Print the listing exactly as it stands, and skip any pictures in it.
"""
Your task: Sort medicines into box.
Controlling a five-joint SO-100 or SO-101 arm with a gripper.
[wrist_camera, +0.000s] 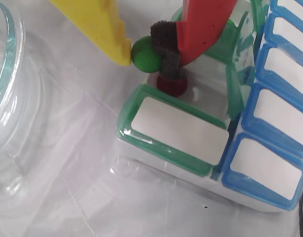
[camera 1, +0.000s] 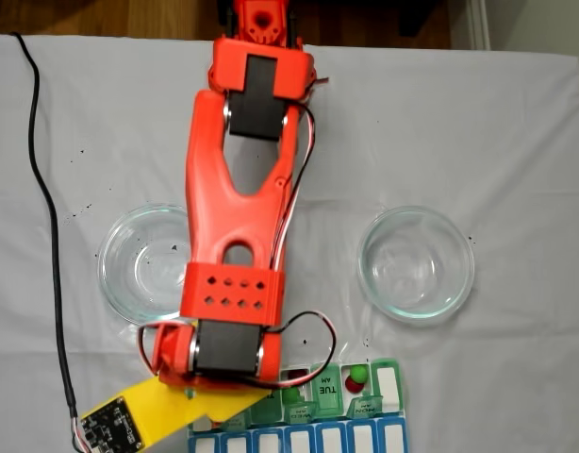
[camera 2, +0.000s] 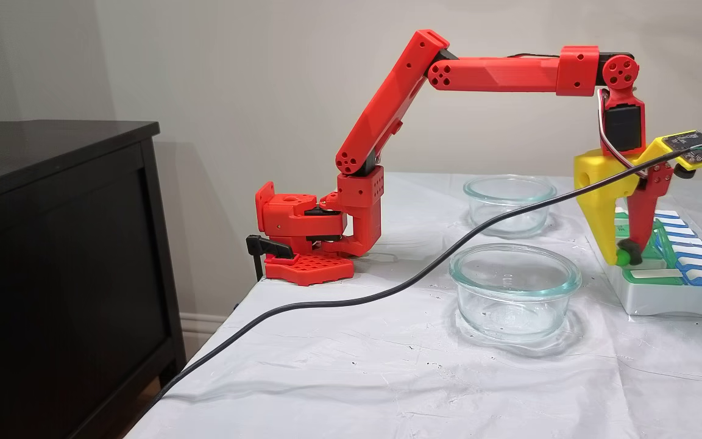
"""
» **Task output**:
Your task: Sort medicines into box.
Controlling a five-joint SO-100 or SO-101 arm with a gripper.
[wrist_camera, +0.000s] 
[camera 1, +0.000s] 
[camera 2, +0.000s] 

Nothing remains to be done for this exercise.